The report examines the responses of 10,000 people aged 16 to 40 in ten countries. It examines the need to tackle climate change from the ultimate driver of all emissions: the consumer, assessing how aware young consumers are of the environment and whether they are ready to lead a more sustainable accordingly. Estimates suggest that this group now accounts for 48% of global consumer spending, which could rise to 68% by 2040.

Eugène Klerk, Head of Global ESG & Thematic Research at Credit Suisse, commented: “It has long been known that the younger generation takes climate considerations much more seriously than previous generations, understanding and championing the path of change. With this survey, we were able to dig deeper into the different facets of sustainability that young consumers are particularly interested in and retrieve valuable insights into 10 key markets. Interestingly, we find that millennials are leading their millennial cohorts Z in terms of allegiance to the sustainable agenda and, somewhat surprisingly, we find Emerging consumers seem to me to be more globally committed to the environment than those in more developed markets. Considering that these young people will soon become the biggest spenders in the coming decades, it is important that we understand their values ​​and consumption preferences.

Main findings

  • Emerging consumers are at the forefront of sustainability – A key finding of the analysis is that engagement around the topic of sustainability is significantly higher for Gen Z and Millennial consumers in emerging economies than for those living in developed countries . The proportion of environmentally conscious consumers, accepting that stricter regulation may be needed, willing to pay more for sustainable products and willing to switch to more sustainable products is highest in Mexico, India and China . The reverse seems true for those living in France, Germany and the United States.
  • Environmental concern is high – Survey readings indicate a high level of anxiety among young consumers about sustainability: 65% to 90% of consumers in the ten countries are concerned or very concerned about the environment. However, belief in a more sustainable future appears low as less than 30% believe long-term climate change goals are likely to be met. Nevertheless, around 75% of environmentally conscious young consumers aim to live sustainably in the future, while 25% will try to convince their family and friends to do the same.
  • Education is key to achieving a sustainable society – The survey strongly supports the argument that creating a more sustainable world requires greater attention to educating consumers about the environmental intensity of consumer products and services. The results show a consistent positive correlation between a consumer’s commitment to sustainability and the level of education attained. Some 60% of consumers surveyed emphasize the need for more emphasis on sustainability in education in order to increase sustainability.
  • Young consumers show a strong willingness to increase spending on sustainable products such as solar energy, home insulation and electric vehicles. In addition to personal responsibility, young consumers feel the need for banning and taxing unsustainable products, as well as greater education and stricter governance and reporting requirements for companies. Skepticism about what companies report and how they report on sustainability remains high.
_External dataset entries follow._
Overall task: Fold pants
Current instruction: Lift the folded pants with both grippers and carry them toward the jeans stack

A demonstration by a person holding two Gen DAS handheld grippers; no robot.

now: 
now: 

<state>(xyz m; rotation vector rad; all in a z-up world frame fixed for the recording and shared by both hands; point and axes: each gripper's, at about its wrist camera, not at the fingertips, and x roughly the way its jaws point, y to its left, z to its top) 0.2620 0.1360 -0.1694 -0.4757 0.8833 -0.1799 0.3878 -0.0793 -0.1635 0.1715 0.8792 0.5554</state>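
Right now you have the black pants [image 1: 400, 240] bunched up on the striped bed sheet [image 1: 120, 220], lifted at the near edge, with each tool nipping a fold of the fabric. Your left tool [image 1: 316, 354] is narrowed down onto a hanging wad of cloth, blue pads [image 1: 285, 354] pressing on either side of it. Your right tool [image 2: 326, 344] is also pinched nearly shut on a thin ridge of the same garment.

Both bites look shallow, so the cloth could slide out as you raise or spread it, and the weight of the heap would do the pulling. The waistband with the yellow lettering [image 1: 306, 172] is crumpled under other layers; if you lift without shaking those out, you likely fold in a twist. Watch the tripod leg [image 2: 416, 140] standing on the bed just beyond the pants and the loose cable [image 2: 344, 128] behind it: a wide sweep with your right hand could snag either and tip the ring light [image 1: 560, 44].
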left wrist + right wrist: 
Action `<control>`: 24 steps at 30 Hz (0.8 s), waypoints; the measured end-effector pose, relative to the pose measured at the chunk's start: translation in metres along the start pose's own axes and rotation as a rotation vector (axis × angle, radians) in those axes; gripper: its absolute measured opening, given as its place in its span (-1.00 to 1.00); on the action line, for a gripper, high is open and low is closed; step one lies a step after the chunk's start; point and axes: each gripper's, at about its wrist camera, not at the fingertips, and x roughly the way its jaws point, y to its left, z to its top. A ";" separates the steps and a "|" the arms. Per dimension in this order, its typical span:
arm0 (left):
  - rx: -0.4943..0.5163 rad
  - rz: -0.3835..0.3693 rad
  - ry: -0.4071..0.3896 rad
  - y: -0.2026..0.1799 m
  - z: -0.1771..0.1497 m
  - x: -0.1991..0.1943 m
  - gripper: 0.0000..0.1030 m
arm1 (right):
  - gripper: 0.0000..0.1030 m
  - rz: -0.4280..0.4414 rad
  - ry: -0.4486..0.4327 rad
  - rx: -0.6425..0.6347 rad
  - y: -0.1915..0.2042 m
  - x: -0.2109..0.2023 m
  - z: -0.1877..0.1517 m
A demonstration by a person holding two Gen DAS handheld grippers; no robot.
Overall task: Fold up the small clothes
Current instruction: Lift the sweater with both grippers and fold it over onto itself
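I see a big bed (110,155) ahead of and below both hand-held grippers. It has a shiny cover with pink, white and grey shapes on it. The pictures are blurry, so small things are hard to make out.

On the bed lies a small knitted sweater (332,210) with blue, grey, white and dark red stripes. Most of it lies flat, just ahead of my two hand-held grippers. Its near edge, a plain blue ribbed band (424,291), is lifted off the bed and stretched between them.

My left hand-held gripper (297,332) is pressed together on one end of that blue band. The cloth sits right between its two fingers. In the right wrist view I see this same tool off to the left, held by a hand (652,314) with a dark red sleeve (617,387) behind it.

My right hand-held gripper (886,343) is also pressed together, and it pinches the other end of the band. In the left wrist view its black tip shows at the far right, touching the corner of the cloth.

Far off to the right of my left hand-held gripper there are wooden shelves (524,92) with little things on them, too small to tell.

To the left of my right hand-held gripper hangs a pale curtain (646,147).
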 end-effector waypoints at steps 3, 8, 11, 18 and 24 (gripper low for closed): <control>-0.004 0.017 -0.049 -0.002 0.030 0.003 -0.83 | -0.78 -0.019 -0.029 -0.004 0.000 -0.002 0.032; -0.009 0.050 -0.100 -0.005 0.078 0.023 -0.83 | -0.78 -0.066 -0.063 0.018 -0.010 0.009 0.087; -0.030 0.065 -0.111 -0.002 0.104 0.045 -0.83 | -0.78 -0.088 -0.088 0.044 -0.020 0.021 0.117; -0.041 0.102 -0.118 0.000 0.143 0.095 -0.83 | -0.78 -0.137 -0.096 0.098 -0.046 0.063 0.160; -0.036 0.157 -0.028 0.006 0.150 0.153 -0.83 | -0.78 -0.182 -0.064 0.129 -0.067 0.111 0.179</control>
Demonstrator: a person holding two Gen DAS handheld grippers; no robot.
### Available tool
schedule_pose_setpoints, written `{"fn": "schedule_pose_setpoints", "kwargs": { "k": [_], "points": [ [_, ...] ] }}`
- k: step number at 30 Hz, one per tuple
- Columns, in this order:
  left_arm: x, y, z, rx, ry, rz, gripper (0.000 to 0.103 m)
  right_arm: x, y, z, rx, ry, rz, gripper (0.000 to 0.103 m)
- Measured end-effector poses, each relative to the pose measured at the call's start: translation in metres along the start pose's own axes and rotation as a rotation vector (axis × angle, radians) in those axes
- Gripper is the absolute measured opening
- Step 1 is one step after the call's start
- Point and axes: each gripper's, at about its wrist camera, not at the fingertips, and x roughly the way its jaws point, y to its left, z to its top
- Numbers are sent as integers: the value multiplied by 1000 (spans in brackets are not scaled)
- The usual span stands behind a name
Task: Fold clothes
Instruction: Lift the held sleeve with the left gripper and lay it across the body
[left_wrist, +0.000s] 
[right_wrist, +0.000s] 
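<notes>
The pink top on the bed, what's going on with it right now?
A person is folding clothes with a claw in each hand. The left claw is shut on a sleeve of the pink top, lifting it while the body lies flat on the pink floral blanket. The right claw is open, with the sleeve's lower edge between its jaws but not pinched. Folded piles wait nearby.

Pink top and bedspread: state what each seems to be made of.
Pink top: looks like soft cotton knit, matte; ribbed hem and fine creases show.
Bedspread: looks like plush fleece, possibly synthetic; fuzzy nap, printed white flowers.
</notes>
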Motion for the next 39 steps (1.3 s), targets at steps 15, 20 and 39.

  • Central role for food consumption and production – Young consumers show a strong desire to switch to a more sustainable diet, particularly focused on reducing the consumption of fast food and meat. Growth prospects for alternative food appear strong, with 66% of consumers surveyed intending to increase their purchases of plant-based meat and dairy products. Additionally, almost 40% of environmentally conscious respondents already want to try cultured meat.
  • Decline of “fast fashion” – The last decade has seen the rise of ‘fast fashion’, where clothes are cheaper and thrown away faster, with serious repercussions for the environment and the climate. Findings show that over 40% of consumers think the fashion industry is unsustainable with, on a net basis, more respondents expecting to reduce their consumption of fast fashion and brands luxury.
  • The survey results suggest a rapid shift in consumer preferences in choice of travel and transportation In the years to come. It revealed that 63% of all respondents expect to own electric/hybrid vehicles, more than three times the 19% who currently own electric/hybrid vehicles. This preference is even more marked among respondents from emerging countries, consumers with a higher or higher level of education and consumers in the 25-30 age group. In contrast, consumer preference for flying may be slower to change.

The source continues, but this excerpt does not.